Mysterious monoliths have been popping up in different places all over the world. The first was discovered in the desert in southern Utah. At first, some people thought the monolith was the work of aliens, but that theory was quickly debunked.

Since the first monolith was found in Utah, there have been many duplicates, with one in Romania, another in California, and the latest showing up on Freemont Street in Las Vegas, Nevada.

With all of the hysteria surrounding the mysterious monoliths, the National Park Service decided to have a little fun on its Facebook page. On Sunday, they posted a hilarious picture of two bears in the Lake Clark National Park & Reserve having some fun with a monolith. It looks as though their curiosity got the best of them.
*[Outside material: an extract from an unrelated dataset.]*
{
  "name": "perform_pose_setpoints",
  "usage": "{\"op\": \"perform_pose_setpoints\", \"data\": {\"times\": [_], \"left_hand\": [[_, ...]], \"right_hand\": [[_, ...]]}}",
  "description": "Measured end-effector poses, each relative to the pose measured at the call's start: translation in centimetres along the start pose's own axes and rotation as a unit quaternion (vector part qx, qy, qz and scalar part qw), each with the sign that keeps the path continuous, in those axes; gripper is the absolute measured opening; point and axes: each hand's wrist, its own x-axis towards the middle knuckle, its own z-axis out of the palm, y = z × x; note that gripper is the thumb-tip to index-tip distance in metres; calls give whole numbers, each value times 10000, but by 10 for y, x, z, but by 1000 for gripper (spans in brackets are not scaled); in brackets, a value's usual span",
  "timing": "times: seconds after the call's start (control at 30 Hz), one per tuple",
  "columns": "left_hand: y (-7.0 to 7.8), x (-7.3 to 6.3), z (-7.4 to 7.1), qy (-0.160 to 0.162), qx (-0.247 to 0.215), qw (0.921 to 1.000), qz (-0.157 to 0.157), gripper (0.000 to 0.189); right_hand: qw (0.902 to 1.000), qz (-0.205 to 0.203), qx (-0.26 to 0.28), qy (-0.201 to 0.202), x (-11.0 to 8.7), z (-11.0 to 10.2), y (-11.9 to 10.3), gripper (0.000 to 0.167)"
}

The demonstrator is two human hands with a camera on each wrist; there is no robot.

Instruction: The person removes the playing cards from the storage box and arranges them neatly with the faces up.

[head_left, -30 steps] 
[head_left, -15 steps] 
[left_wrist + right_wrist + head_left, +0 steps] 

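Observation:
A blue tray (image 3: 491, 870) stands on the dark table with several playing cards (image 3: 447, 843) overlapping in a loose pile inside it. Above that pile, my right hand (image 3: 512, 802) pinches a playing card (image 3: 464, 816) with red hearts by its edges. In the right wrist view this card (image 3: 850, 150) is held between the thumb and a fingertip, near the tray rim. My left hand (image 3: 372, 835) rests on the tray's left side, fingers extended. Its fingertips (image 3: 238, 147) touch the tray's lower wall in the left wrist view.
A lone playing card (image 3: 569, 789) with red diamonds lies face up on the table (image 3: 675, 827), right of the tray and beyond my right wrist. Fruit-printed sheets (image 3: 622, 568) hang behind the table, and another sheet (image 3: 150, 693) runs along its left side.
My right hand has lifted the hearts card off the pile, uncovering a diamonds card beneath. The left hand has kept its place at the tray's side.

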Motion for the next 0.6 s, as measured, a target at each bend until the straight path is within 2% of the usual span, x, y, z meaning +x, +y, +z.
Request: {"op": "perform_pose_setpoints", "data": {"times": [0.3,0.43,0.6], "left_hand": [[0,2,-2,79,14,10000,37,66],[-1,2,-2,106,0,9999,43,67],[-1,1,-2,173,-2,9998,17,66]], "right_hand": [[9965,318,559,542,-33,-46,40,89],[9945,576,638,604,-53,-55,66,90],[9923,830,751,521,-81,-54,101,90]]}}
I'm sure they thought the shiny object was a toy, and they couldn't keep their paws off of it.

We're thankful that the National Park service has a great sense of humor, and we definitely appreciate some light hearted news in the midst of all of the craziness happening around us.

Here's what the National Park Service had to say about the photo.
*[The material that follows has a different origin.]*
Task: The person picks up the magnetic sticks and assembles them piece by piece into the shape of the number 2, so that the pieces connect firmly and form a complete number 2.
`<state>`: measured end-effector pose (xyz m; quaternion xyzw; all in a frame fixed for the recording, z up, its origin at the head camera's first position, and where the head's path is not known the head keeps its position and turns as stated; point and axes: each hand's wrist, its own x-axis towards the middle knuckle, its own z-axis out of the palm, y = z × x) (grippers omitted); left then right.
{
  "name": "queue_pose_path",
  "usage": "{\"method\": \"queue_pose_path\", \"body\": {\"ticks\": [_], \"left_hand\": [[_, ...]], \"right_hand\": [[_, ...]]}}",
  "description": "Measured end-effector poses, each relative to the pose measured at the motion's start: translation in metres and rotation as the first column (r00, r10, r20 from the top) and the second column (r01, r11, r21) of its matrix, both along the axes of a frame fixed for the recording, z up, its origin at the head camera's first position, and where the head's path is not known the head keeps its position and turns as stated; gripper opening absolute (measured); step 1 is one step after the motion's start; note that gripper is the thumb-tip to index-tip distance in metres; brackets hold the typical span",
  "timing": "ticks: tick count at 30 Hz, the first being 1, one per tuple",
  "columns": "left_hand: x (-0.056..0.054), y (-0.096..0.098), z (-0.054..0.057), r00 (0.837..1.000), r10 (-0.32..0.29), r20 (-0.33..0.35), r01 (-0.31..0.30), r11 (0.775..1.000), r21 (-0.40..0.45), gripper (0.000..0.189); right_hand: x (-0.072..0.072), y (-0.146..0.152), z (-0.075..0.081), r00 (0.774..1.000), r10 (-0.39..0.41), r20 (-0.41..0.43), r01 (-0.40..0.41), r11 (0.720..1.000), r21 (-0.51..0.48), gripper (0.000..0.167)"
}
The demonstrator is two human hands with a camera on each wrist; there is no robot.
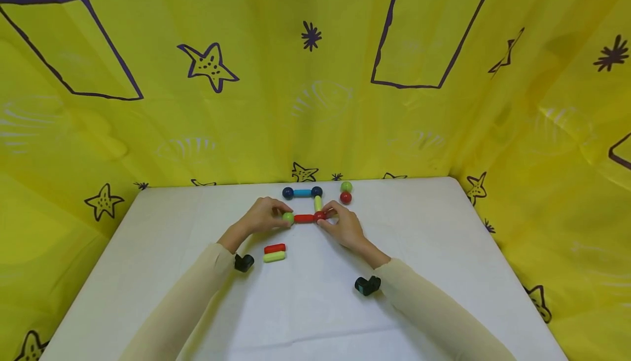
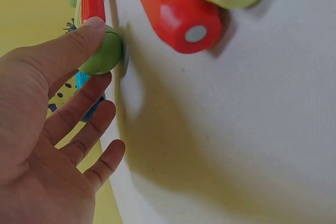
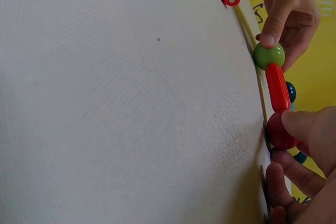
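Note:
My left hand (image 1: 265, 215) pinches a green ball (image 2: 106, 53) between thumb and index finger, the other fingers spread. A red rod (image 1: 304, 218) runs from that ball to a red ball (image 3: 281, 131), which my right hand (image 1: 345, 226) grips with thumb and fingers. From the red ball a yellow-green rod (image 1: 317, 204) leads back to a dark blue ball (image 1: 317, 192). A light blue rod (image 1: 302, 193) joins it to another dark blue ball (image 1: 288, 193) at the left. These pieces form an angular chain lying on the table.
A loose red rod (image 1: 275, 248) and yellow-green rod (image 1: 274, 257) lie side by side in front of my left hand. Behind my right hand sit a green ball (image 1: 346, 186) and a red ball (image 1: 345, 198). A yellow patterned curtain (image 1: 266, 125) borders the white table (image 1: 424, 224).

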<state>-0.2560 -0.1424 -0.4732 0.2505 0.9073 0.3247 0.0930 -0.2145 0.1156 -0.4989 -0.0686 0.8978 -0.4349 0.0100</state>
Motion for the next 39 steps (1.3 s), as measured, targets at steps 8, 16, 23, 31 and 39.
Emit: {"method": "queue_pose_path", "body": {"ticks": [8, 16, 23, 31, 39], "left_hand": [[-0.003, -0.001, -0.001, 1.0, -0.013, -0.01, 0.013, 1.0, 0.007, 0.033], [-0.008, -0.008, -0.002, 1.0, -0.008, -0.011, 0.008, 1.0, 0.009, 0.031], [-0.013, -0.012, -0.003, 1.0, -0.004, 0.03, 0.003, 1.0, 0.024, 0.029], [-0.015, -0.014, 0.003, 0.998, -0.022, 0.062, 0.02, 0.999, 0.034, 0.027], [-0.019, -0.014, 0.002, 0.994, -0.025, 0.107, 0.021, 0.999, 0.035, 0.027]], "right_hand": [[-0.002, -0.001, 0.0, 1.0, -0.007, 0.011, 0.007, 1.0, 0.005, 0.024], [-0.003, -0.001, 0.002, 1.0, -0.008, 0.014, 0.008, 1.0, 0.009, 0.024], [-0.005, -0.001, 0.001, 1.0, -0.014, 0.014, 0.014, 1.0, -0.005, 0.024], [-0.008, -0.001, 0.002, 1.0, 0.005, 0.001, -0.005, 1.0, -0.008, 0.023], [-0.011, 0.002, 0.005, 0.998, 0.053, -0.025, -0.053, 0.999, 0.011, 0.021]]}}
Bears rub on many objects: trees, signs, fence posts, power poles, mysterious monoliths, outbuildings, cabins, and even boulders. A typical bear rub tree is often characterized by the lack of branches and little vegetation growing around the base where the bear has been standing. It’s believed bears use rub trees to communicate with each other, assert dominance, or establish territory. By leaving their scent or hair behind, they can make their presence known.

The National Park Service said the the shiny object has since been removed from the park due to the waiting list to scratch becoming "unbearable."